Delta to Invest More in the Traveler Experience at the Airport
Skift Take
Delta Air Lines has been directing more investment at enhancing what its customers experience at airports, and it relies on customer sentiment surveys to guide its progress.
“We’re obsessed with NPS [net promoter score],” said Allison Ausband, executive vice president and chief customer experience officer, on Wednesday at Skift Aviation Forum at Dallas-Fort Worth. “It’s our way of knowing what’s sticking.”
Ausband oversees about 60,000 customer-facing and design employees in Delta’s airport customer service, in-flight service, and reservations and customer care divisions. Their key measure of performance is net promoter score, which is heavily made up of surveys asking customers how likely they are to recommend the company to other people.
“Every day… we know by market, by aircraft, by cabin, by customer base, what [customers] are saying and what they’re feeling about Delta’s service,” Ausband said. Delta has recently begun letting customers leave video feedback.
Using Digital to Improve the Airport Experience
Shaving off seconds from the airport process is a key goal for the carrier, Ausband said. Providing safe, clean, on-time flights accounts for roughly half of the company’s customer ratings. That leaves the rest of a customer’s journey as an opportunity for improvement.
Ausband noted that the carrier is deploying technologies like biometric identification across airports to speed up flyers’ journeys. In Detroit, for instance, Delta customers can use their passport number and TSA PreCheck or Global Entry membership as a digital ID to let them drop off luggage and pass through security without needing to take slower, manual steps to verify identities.
Delta is also testing in Detroit “parallel reality,” which is a digital sign that allows multiple customers standing next to each other in an airport terminal to each see personalized flight information tailored to their unique trip.

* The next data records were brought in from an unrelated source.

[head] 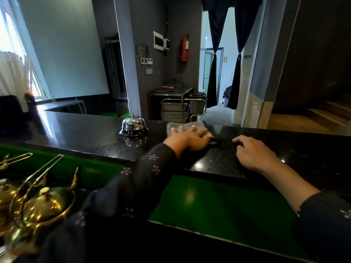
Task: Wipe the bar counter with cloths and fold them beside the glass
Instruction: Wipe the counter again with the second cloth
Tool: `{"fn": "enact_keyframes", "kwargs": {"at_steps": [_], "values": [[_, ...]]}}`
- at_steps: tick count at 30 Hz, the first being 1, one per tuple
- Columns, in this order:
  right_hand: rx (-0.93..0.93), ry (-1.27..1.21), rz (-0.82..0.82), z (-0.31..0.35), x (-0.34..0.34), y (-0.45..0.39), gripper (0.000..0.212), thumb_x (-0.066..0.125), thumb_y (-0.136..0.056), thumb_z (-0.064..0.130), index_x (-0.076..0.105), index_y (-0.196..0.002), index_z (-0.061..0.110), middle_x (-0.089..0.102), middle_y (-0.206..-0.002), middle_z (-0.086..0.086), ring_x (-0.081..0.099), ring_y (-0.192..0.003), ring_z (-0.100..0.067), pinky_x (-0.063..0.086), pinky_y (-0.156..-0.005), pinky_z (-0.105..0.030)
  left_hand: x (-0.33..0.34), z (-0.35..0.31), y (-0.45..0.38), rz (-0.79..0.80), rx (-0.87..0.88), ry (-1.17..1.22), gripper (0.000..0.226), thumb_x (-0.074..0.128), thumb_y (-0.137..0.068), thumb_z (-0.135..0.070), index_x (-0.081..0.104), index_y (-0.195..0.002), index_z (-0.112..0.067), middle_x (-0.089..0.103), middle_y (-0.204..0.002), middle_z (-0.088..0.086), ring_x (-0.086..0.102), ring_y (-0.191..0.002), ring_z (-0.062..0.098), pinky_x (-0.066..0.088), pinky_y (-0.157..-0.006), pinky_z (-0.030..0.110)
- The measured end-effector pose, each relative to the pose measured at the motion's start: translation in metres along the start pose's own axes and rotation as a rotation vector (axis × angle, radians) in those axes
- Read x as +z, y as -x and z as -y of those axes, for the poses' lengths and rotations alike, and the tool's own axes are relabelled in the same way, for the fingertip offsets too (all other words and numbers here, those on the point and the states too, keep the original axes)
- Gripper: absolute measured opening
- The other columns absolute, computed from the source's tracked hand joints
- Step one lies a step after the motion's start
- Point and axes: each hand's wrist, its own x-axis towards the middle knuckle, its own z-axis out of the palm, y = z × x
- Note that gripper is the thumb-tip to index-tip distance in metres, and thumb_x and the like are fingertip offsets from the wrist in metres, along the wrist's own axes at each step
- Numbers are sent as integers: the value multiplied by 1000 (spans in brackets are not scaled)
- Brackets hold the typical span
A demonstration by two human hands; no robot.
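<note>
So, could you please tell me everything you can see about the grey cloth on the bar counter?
The grey cloth looks like soft, napped fabric. It lies flat near the far edge of the glossy black counter, just right of the chrome bell and apart from it. The left hand presses on it, palm down with fingers spread, hiding its near part. A dark strip lies along its right side; I cannot tell what that is.

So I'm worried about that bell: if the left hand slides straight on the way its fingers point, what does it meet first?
Probably nothing: the left hand, flat on the grey cloth, points toward the counter's far edge, right of the bell.
</note>
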Motion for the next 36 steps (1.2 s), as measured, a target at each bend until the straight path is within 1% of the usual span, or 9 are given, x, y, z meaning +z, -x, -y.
{"fn": "enact_keyframes", "kwargs": {"at_steps": [4, 8, 11, 13, 15, 20, 24, 28, 36], "values": [[36, -182, -134, -1, -3, -3, 38, 38, -91, 12, 54, -125, 19, 59, -121, -16, 55, -106, -32, 46, -89, -39, 8, -50, 9, 13, 169, 30, 57, 17, -93, -60, 10, -147, -43, 2, -160, 2, -5, -144, 39, -8, -111, 58], [-93, -414, -525, 3, -15, -1, 37, 38, -89, 17, 55, -122, 19, 55, -130, -12, 52, -116, -28, 45, -91, -41, 5, -28, 21, -107, 249, 251, 56, 27, -96, -49, 19, -148, -30, 23, -156, 6, 20, -143, 30, 13, -115, 57], [-324, -284, -253, 30, -9, -10, 40, 39, -93, 36, 53, -128, 23, 51, -137, -8, 48, -123, -26, 41, -97, -40, -4, 32, 34, -301, 99, 211, 50, 32, -97, -40, 31, -144, -22, 40, -148, 8, 38, -135, 27, 27, -112, 50], [-330, -17, 83, 51, 11, -21, 60, 32, -89, 62, 40, -140, 32, 33, -153, -4, 29, -140, -29, 25, -111, -53, -6, 78, 43, -253, -31, 123, 54, 32, -97, -40, 27, -146, -18, 32, -152, 10, 30, -140, 27, 20, -116, 47], [-254, 224, 230, 64, 32, -31, 73, 22, -80, 78, 21, -145, 45, 9, -161, 2, 6, -147, -32, 3, -112, -64, -4, 110, 48, -160, -83, 107, 58, 31, -98, -42, 21, -148, -15, 21, -156, 11, 18, -145, 26, 12, -117, 42], [-83, 315, 250, 61, 39, -68, 96, 26, -72, 85, -4, -149, 37, -7, -161, 2, -5, -146, -35, -6, -109, -68, 6, 126, 38, -137, -56, 106, 58, 24, -98, -44, 20, -149, -17, 12, -159, 7, 3, -147, 19, 1, -118, 40], [-2, 361, 218, 67, 48, -101, 79, 25, -88, 68, 1, -151, 27, -5, -161, 0, -3, -147, -31, -2, -112, -64, 11, 130, 35, -154, -46, 108, 57, 23, -98, -43, 18, -149, -18, 10, -159, 6, 2, -147, 18, -1, -117, 38], [-176, 356, 227, 101, 68, -103, 59, 16, -96, 52, 5, -150, 34, 0, -161, 2, 0, -147, -30, -2, -112, -61, 9, 128, 37, -156, -35, 130, 56, 23, -98, -40, 19, -149, -16, 12, -159, 7, 3, -147, 19, -1, -117, 37], [-423, 285, 293, 117, 72, -45, 56, 26, -96, 48, 10, -149, 39, 4, -161, 8, 4, -148, -18, -2, -115, -51, 1, 121, 53, -165, -61, 222, 51, 29, -98, -31, 27, -146, -14, 24, -156, 9, 17, -145, 23, 14, -116, 40]]}}
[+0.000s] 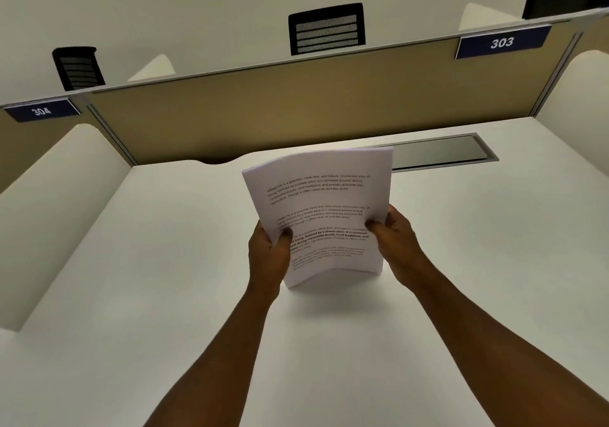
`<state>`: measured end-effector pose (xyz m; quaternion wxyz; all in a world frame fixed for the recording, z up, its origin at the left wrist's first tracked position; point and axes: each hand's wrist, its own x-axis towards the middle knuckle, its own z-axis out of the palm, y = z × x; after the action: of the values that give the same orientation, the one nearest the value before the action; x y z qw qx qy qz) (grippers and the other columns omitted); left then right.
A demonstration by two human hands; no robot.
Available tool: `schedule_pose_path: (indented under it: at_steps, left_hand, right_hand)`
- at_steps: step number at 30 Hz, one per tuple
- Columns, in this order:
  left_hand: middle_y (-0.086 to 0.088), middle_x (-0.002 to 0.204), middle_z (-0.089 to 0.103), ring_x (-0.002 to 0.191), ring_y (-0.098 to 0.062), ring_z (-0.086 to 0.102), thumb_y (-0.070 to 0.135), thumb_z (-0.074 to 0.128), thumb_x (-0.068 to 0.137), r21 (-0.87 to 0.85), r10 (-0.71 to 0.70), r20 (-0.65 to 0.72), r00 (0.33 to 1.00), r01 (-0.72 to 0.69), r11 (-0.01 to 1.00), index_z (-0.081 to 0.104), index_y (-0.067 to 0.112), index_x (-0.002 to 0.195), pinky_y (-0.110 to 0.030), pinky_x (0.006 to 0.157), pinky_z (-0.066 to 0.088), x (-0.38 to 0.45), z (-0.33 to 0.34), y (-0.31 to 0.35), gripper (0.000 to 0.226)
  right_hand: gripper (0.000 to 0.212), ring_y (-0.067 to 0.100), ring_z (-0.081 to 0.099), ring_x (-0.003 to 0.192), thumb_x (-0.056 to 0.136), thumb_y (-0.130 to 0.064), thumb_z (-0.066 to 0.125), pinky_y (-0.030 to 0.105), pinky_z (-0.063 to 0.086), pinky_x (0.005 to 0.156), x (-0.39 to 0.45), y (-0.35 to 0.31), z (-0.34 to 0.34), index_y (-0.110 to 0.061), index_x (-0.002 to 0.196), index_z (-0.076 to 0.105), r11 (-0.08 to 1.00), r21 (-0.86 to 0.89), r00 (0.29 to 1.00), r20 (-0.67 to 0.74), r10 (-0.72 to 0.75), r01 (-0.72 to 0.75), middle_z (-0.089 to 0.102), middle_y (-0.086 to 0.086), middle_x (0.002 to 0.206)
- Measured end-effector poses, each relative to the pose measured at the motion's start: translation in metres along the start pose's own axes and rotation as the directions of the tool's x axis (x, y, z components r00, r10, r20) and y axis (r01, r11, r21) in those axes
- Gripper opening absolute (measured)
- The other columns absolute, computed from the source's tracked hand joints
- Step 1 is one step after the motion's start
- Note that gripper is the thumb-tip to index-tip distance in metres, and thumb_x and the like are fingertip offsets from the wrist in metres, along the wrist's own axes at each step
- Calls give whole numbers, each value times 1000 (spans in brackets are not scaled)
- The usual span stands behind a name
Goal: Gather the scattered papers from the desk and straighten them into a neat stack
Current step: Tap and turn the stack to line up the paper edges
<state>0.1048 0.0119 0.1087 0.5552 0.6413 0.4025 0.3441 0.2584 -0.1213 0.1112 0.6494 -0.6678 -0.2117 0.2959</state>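
Gathering looks done — left hand (268,255) and right hand (397,242) each grip the papers (321,212) upright between them; squaring on the bench (131,295) below remains.

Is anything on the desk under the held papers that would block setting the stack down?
Nothing visible. The left hand and right hand hold the papers upright over bare white desk; the grey cable tray lid lies farther back.

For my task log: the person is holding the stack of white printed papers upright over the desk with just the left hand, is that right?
Not quite: the head view shows both hands holding it, the left hand and the right hand, each on one side edge of the stack of white printed papers.
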Motion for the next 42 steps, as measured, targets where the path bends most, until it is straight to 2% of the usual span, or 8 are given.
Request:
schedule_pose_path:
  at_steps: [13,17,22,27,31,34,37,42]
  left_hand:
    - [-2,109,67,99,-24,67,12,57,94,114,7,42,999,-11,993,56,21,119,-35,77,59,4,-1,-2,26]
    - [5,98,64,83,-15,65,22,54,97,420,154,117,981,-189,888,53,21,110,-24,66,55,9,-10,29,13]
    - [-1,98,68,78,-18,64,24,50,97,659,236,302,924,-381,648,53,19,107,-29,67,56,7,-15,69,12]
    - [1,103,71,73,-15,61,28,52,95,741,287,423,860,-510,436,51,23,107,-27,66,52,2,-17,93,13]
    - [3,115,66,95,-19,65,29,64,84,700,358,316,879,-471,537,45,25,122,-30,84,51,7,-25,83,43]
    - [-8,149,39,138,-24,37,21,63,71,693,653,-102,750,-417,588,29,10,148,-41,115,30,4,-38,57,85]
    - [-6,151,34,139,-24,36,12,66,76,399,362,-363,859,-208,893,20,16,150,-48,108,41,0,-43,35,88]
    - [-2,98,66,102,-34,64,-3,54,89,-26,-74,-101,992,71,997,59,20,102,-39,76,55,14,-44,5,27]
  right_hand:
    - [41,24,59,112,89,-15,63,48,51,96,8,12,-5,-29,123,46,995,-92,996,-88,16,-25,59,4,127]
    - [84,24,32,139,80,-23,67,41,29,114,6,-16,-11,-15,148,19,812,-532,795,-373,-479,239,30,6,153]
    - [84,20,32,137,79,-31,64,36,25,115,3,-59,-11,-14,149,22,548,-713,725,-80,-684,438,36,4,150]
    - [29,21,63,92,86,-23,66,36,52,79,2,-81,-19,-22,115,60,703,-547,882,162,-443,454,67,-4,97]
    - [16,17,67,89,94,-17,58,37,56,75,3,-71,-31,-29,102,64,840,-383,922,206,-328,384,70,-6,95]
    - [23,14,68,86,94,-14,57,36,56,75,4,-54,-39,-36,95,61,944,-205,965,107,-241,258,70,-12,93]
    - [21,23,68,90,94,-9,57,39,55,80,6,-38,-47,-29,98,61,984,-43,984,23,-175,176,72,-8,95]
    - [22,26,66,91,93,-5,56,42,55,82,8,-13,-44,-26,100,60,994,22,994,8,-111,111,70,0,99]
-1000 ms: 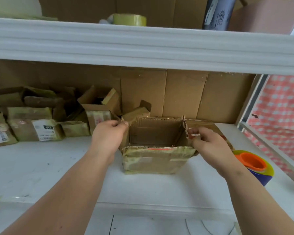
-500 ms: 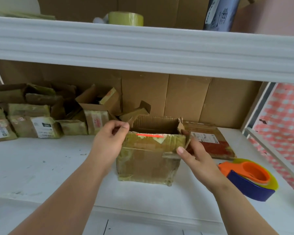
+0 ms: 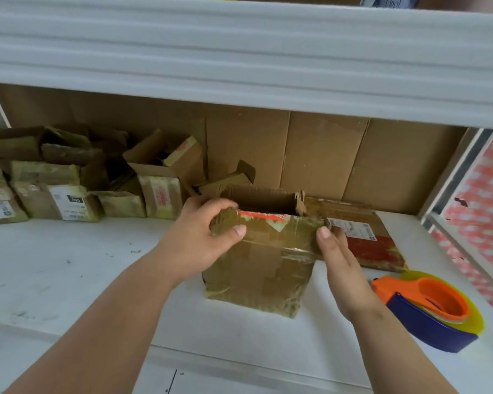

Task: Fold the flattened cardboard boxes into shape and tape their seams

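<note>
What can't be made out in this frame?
Head view:
- Inside of the box: hidden by its near flap.
- Left hand fingertips: behind the flap.
- Right hand fingers: behind the box's side.
- Label print: too small.
- Tape dispenser blade: not visible.

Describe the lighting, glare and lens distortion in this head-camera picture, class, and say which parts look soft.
Head view: even, diffuse light with faint shadows; dull glare on the tape-wrapped brown cardboard box held by the left hand and right hand; the wide lens bows the white shelf edge; the orange and blue tape dispenser stays fairly sharp, while the far boxes at left look soft.
</note>
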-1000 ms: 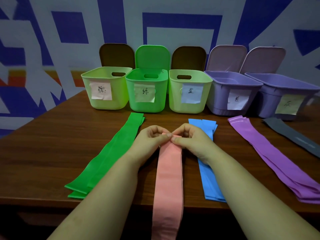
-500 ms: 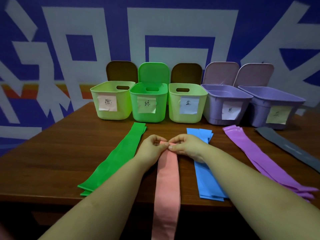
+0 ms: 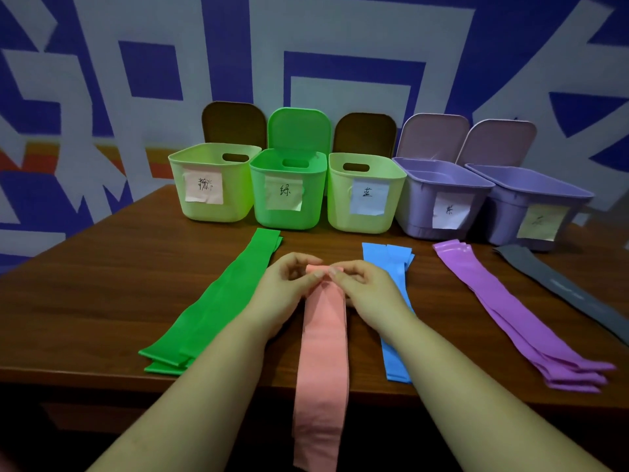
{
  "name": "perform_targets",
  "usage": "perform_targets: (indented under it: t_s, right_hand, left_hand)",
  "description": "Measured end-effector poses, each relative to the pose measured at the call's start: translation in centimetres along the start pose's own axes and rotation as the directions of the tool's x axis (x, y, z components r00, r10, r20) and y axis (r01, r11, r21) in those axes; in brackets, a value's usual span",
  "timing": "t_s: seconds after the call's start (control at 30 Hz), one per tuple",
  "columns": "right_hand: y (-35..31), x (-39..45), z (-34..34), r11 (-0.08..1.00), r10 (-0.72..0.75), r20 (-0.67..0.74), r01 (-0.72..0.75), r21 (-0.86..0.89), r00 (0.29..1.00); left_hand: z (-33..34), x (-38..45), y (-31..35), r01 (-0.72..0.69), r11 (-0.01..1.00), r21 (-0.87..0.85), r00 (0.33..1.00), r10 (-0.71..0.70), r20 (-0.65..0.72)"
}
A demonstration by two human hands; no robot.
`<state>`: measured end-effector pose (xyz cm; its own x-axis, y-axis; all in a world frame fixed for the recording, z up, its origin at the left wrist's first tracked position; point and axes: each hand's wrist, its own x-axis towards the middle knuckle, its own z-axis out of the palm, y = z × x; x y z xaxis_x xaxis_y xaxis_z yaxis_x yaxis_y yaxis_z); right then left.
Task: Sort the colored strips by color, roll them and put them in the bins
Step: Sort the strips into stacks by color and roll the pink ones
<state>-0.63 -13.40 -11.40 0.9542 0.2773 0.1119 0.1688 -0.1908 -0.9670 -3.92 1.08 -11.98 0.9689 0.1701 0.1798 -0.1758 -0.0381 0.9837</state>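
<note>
Where the left hand (image 3: 286,287) and right hand (image 3: 366,289) meet, both sets of fingertips are pinched together on the far end of the pink strip (image 3: 323,356), which is curled into a first small turn there. It lies between the green strips (image 3: 218,308) and the blue strips (image 3: 396,315), its near end hanging limp over the table (image 3: 102,301) edge. That drape suggests a thin, soft, very light band, probably stretchy and a little grippy; it should roll best held at both side edges of the curl, kept snug so the coil does not spring open. Purple strips (image 3: 503,308) and a grey strip (image 3: 558,287) lie further right. Beyond stand five open bins, the pink-labelled bin (image 3: 211,189) at far left
</note>
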Motion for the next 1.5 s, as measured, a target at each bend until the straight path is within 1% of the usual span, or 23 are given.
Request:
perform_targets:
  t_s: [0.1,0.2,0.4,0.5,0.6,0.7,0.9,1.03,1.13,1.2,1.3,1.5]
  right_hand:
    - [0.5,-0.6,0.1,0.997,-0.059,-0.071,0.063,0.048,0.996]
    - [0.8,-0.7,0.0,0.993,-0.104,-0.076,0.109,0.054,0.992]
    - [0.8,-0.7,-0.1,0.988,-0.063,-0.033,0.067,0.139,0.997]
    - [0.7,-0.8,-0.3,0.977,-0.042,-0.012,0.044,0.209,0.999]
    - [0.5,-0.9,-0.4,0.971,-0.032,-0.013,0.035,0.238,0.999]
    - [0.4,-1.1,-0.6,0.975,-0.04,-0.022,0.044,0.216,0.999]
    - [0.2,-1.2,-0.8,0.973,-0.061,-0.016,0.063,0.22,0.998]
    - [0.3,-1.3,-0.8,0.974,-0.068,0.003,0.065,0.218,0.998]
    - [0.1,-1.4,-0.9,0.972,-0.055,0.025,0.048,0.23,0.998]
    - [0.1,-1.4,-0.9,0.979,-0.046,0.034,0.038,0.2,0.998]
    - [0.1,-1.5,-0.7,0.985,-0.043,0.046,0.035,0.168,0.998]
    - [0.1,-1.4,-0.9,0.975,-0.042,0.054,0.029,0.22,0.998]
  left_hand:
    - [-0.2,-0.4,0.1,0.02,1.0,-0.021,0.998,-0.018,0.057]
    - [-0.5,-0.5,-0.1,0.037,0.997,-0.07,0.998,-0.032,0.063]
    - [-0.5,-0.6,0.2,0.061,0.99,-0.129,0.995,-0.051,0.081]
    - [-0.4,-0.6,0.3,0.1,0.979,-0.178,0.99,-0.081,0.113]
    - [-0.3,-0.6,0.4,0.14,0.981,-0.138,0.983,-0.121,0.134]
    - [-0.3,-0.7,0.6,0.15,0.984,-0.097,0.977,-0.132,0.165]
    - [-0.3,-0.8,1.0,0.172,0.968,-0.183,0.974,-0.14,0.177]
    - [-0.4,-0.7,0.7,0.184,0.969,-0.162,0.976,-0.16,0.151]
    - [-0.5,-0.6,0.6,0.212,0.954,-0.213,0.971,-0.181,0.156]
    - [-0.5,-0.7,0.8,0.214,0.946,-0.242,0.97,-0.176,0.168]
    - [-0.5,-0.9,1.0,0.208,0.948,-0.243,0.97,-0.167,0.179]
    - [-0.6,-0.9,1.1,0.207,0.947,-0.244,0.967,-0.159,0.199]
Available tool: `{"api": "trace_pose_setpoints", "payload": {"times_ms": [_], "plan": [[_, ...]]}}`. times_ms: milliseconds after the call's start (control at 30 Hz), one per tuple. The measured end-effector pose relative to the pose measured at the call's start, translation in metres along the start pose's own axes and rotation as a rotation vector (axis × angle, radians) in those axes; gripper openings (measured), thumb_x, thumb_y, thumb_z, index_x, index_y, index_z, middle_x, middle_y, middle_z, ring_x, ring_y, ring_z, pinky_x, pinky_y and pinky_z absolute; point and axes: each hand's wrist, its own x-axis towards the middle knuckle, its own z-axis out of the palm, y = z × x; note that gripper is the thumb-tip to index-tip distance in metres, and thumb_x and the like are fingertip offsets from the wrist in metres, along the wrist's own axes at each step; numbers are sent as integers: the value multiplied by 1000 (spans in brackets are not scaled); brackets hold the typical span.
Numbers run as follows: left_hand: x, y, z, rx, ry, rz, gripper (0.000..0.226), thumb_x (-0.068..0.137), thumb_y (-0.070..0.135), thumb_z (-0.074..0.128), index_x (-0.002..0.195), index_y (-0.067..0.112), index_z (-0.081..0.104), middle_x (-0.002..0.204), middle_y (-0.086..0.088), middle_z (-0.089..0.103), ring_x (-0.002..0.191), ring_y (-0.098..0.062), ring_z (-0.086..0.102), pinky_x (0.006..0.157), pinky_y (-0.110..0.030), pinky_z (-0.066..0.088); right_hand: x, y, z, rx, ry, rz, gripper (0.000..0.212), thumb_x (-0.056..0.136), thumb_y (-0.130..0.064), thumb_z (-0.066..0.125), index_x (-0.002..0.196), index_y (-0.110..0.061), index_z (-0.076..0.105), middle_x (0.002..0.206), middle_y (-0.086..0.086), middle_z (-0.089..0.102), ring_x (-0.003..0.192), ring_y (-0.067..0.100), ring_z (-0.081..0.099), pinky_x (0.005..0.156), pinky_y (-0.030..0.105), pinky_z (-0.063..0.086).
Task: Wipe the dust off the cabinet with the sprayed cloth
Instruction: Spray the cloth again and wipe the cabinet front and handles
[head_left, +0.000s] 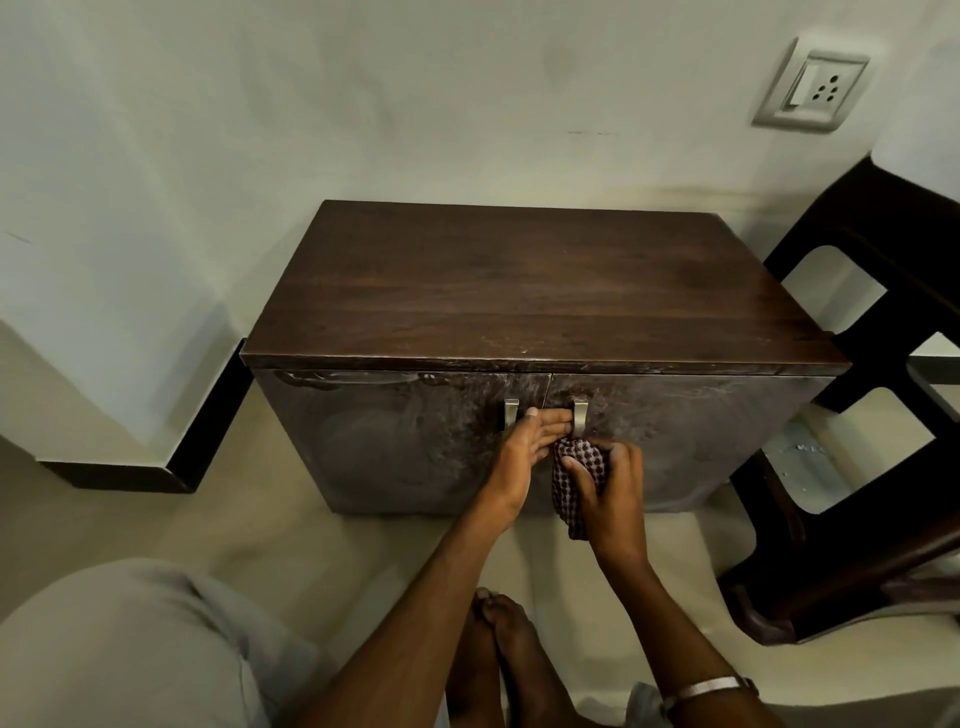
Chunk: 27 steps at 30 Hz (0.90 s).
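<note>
Our right hand (605, 486) holds the cloth (579, 473) bunched at 6 o'clock of the right handle (580, 415); left hand (519, 447), fingers straight, steadies the cabinet (675, 441) door. We should work around the handle.

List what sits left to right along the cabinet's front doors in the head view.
Left silver metal door handle → left hand, fingers straight, reaching across → right silver metal door handle → right hand gripping the dark checked cloth just below it.

The pale floor (332, 540) carries a dark cabinet (540, 291) at centre, a dark chair (857, 467) at 3 o'clock, and bare feet (493, 649) at 6 o'clock.
</note>
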Motion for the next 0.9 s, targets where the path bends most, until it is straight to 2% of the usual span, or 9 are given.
{"api": "trace_pose_setpoints", "payload": {"times_ms": [133, 233, 333, 467, 600, 667, 900], "plan": [[0, -3, -2, 25, 9, 35, 51, 105, 25, 17, 124, 4, 59, 120, -9, 63, 112, -13, 57, 103, -29, 37, 5, 1, 5, -13, -5, 60, 24, 89, -20, 69, 105, -19, 51, 110, 2, 46, 98, -17, 44, 83, -2, 30], [1, -5, -3, 38, 13, 53, 50, 105, 24, 18, 124, 4, 59, 115, -6, 64, 106, -8, 59, 97, -21, 40, 3, 2, 10, -2, 8, 88, 22, 90, -21, 67, 106, -16, 53, 110, 3, 46, 90, -9, 44, 83, -3, 30], [3, -7, -4, 56, 14, 61, 50, 105, 23, 18, 125, 2, 59, 117, -8, 64, 103, -5, 60, 90, -13, 43, -1, 1, 11, 7, 27, 74, 22, 90, -22, 67, 105, -13, 54, 109, 2, 46, 91, -1, 47, 83, -1, 32], [4, -8, -3, 67, 18, 59, 50, 105, 21, 18, 125, -1, 58, 123, -16, 63, 105, -9, 59, 87, -10, 43, -4, 2, 11, 8, 35, 26, 19, 91, -22, 65, 102, -13, 53, 108, 1, 44, 91, -3, 47, 84, 5, 37], [5, -10, -4, 71, 11, 57, 50, 105, 20, 18, 125, -3, 57, 124, -18, 62, 107, -11, 58, 86, -7, 43, 1, 0, 14, -14, 17, 64, 22, 92, -21, 65, 106, -9, 53, 108, 3, 46, 90, -1, 45, 81, 0, 33], [6, -11, -4, 79, 4, 57, 50, 105, 20, 18, 126, -4, 56, 124, -18, 61, 107, -11, 57, 83, -5, 43, 1, -1, 13, -12, 13, 73, 20, 92, -22, 64, 106, -12, 53, 106, 2, 50, 89, 0, 46, 80, 1, 34], [10, -13, -4, 121, -8, 64, 50, 105, 18, 16, 124, -5, 57, 125, -19, 60, 105, -11, 56, 78, 0, 41, -11, -10, 0, 62, 39, -69, 14, 92, -22, 62, 101, -19, 52, 101, -3, 49, 96, 2, 51, 82, 8, 39]]}}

“The sign might say, ‘You’re a diamond medallion with Delta Airlines. You’re at gate two. You’ve got 2 minutes to get to your gate,” Ausband said in a conversation with Brian Sumers, Editor-at-Large, Skift. “It’s an amazing technology that we want to deploy throughout the airport.”
Other airports are getting investments, too. In Los Angeles, Delta aims to offer Joby’s electric vertical take-off and landing vehicles, essentially air taxis, by “the end 2024 or early 2025” Ausband said.
Delta’s Food and Lounges
Airline food is rarely anything to call home about in a positive way, but Delta has worked to improve its in-flight offerings. Ausband said the company underwent a catering transformation in recent years, first by diversifying its caterers from more than just two.
The company’s lounges have been another area of investment. Ausband said that the carrier had improved its Sky Club lounges so much that it now has more demand than it is always able to manage at peak times.
“We’ve asked retirees to come back to be hospitality hosts in our Sky Clubs for the holidays,” Ausband said. The carrier has also added lounge wait time estimates to its app.
At the height of the pandemic, Delta’s customer satisfaction scores outpaced those achieved in the years prior by 30 points or more, and the carrier’s workers catapulted it to the top spot in the J.D. Power 2021 North America Airline Satisfaction Study.
Delta strives to meet its customer experience goals while being the least unionized airline in the world, Ausband said.
“We carry 500,000 customers a day,” Ausband said. “That’s 500,000 opportunities to create a great experience for our customers. So we’ve got to be listening to them.”